Screenshot from Raster foundry showing how to being in a Cloud Optimized GeoTIFF with a URL

Looking ahead

The establishment of open standards around the core building blocks for cloud native geospatial makes it easier to consume and produce data from and for diverse systems. This reduces the development time necessary to start a new analysis or tune a query for a specific data provider, reduces network traffic costs, and it reduces the overhead of data duplication.

COGs have already been implemented as a core component of GeoTrellis, making it easier to work with new datasets from any provider adopting the standard, including, notably Earth on AWS. GeoTrellis does not have feature support for STAC, but there is much promise. The anticipated workflow would be to provide access to large imagery catalogs that implement the STAC standard, describe the analysis through MAML, and then serve results through GeoTrellis Server. It will be possible to specify a unique query by region, time, cloud cover, etc. and generate a virtual layer mosaic (VLM) for analysis. We expect that there will a version of this analysis adapted to the browser for low latency data exploration and another version for performing batch jobs over large regions that will require more significant compute time.

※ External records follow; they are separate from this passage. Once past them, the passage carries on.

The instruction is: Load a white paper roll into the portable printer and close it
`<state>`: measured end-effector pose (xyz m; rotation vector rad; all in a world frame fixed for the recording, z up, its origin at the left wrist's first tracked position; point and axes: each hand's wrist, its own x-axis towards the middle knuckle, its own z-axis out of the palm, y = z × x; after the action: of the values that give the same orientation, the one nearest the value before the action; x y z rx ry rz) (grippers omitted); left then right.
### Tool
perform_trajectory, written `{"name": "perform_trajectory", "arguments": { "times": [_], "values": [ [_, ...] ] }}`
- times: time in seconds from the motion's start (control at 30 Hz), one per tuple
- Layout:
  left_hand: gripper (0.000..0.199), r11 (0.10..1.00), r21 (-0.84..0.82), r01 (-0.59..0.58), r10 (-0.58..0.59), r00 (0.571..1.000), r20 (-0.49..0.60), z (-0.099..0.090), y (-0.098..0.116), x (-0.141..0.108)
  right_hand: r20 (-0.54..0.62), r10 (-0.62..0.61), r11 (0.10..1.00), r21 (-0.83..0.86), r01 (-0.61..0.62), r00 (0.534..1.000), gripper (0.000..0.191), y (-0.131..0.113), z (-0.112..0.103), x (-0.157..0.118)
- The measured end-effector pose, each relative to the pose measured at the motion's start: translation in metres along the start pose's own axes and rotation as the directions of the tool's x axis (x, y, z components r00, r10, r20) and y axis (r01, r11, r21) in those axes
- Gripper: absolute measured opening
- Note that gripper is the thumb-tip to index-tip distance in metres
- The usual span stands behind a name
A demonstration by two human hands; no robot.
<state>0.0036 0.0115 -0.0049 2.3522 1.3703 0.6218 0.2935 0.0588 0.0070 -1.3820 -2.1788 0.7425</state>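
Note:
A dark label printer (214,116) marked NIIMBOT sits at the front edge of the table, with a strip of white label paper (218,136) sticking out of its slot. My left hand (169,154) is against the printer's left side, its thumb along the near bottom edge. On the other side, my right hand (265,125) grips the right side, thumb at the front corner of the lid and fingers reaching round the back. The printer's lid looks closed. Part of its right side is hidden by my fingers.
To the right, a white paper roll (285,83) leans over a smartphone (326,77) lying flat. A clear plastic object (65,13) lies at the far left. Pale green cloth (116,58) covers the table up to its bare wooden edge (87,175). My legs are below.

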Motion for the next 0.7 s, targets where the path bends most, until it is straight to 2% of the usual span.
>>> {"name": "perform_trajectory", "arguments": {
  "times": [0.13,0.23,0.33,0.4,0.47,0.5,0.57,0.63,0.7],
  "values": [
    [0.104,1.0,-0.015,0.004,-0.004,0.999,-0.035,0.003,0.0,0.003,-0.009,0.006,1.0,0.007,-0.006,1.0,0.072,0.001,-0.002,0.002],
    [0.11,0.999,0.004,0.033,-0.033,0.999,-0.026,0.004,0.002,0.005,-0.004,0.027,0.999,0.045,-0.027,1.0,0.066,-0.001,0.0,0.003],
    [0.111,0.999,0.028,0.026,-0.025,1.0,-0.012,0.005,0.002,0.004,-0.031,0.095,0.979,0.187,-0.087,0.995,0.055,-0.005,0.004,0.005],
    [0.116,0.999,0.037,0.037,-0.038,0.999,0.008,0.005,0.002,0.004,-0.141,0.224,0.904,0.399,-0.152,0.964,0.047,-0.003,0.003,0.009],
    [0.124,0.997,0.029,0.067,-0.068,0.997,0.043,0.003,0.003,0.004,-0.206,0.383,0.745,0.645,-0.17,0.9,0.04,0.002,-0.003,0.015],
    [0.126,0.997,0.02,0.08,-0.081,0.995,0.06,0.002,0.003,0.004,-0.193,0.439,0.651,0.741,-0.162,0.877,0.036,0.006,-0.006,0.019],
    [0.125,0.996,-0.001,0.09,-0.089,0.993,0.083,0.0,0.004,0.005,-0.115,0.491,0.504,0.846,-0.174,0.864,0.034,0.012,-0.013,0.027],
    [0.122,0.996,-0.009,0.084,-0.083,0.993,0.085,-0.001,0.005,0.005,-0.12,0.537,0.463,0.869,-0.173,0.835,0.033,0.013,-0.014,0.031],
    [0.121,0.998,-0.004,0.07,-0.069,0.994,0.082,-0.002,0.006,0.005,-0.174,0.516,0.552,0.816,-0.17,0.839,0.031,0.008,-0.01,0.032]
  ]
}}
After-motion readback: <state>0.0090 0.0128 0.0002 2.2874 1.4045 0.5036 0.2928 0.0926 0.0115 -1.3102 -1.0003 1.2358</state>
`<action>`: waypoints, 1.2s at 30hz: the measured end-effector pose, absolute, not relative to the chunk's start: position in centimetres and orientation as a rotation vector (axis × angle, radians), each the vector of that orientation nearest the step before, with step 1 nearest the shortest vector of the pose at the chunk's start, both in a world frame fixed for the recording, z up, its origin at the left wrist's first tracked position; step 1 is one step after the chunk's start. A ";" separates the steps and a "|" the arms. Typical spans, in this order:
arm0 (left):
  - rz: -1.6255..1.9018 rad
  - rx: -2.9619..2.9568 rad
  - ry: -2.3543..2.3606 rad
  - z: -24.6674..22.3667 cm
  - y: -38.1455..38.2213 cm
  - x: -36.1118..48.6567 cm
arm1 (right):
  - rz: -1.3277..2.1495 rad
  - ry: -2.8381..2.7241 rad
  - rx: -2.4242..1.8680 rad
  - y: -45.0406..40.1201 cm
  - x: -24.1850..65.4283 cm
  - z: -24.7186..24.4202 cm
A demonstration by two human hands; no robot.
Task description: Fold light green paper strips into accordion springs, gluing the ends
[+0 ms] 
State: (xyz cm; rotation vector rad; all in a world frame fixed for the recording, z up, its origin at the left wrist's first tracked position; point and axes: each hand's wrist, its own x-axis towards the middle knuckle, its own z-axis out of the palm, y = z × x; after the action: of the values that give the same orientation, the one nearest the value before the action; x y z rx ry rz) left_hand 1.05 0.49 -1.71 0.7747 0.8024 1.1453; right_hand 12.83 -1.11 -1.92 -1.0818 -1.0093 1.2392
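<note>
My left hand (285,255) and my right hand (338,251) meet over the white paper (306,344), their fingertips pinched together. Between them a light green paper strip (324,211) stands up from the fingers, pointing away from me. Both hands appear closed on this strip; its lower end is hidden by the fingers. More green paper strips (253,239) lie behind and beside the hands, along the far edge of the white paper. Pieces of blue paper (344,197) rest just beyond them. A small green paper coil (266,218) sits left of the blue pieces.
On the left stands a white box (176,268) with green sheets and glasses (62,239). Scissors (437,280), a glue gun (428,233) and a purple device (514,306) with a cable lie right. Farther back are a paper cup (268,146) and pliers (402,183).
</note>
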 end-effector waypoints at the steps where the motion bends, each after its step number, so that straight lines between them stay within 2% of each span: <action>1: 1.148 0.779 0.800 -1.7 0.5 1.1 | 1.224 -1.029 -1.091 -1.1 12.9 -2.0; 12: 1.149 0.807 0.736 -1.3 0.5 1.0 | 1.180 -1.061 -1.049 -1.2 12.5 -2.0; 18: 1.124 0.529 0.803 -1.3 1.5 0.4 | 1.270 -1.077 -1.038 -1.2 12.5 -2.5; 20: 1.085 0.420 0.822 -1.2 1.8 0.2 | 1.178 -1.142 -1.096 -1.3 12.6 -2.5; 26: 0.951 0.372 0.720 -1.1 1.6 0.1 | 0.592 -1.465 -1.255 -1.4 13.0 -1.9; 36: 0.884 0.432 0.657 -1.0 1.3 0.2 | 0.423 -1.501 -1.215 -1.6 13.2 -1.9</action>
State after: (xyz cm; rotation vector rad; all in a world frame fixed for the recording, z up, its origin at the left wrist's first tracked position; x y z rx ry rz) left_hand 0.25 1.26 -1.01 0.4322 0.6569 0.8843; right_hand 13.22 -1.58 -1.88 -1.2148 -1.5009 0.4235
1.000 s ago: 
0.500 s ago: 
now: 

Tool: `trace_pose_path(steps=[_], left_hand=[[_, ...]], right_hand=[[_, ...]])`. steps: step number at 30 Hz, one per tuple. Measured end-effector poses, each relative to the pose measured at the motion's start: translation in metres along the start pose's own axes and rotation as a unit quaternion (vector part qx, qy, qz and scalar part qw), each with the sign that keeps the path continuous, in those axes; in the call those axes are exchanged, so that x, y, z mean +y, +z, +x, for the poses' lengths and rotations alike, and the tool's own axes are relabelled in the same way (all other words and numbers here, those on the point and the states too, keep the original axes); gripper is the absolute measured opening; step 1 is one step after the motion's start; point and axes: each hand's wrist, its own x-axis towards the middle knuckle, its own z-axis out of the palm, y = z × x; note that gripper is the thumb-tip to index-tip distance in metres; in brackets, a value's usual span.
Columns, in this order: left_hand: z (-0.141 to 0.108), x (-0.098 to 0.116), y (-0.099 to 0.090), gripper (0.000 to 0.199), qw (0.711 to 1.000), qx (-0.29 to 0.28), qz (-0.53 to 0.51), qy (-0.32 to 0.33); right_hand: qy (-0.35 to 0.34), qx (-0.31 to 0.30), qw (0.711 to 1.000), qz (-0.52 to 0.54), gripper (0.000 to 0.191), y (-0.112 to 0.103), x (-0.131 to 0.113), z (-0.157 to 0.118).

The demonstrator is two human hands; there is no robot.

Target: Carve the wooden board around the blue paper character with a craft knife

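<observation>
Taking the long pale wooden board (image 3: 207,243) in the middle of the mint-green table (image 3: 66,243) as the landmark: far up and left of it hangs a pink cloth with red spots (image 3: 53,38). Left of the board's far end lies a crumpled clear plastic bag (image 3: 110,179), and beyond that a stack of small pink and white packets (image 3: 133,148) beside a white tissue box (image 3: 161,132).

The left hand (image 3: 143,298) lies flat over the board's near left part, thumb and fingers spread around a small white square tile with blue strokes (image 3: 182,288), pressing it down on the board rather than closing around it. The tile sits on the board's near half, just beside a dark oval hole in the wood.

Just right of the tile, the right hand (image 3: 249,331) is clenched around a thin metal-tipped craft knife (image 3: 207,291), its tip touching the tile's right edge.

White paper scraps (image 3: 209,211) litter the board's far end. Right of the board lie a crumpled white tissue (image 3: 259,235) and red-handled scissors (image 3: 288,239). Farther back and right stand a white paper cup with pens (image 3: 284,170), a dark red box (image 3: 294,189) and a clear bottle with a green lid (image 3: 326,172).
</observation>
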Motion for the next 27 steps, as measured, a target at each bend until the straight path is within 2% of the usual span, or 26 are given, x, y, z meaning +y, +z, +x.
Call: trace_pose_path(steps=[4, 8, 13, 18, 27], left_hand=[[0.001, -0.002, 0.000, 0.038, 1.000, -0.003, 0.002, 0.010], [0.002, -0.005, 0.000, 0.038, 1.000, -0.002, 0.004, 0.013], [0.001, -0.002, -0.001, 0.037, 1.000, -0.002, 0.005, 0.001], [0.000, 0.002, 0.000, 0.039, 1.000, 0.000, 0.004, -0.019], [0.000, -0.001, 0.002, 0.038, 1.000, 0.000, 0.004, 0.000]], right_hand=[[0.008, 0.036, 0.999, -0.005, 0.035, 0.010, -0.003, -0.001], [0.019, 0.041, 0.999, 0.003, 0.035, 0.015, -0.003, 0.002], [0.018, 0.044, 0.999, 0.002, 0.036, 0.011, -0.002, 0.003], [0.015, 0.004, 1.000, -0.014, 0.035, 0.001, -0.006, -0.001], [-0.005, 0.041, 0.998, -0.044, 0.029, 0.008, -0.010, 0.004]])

The GeoTrellis project team is excited to be contributing to this broader vision for cloud native geospatial ecosystem. It is great to see so much development work happening in the open; both from the way the conversations about standards are occurring in public channels like GitHub, to the central role being played by open source tools. We are already seeing the benefit of the co-creation of shared standards when a diversity of voices and perspectives come together from the beginning.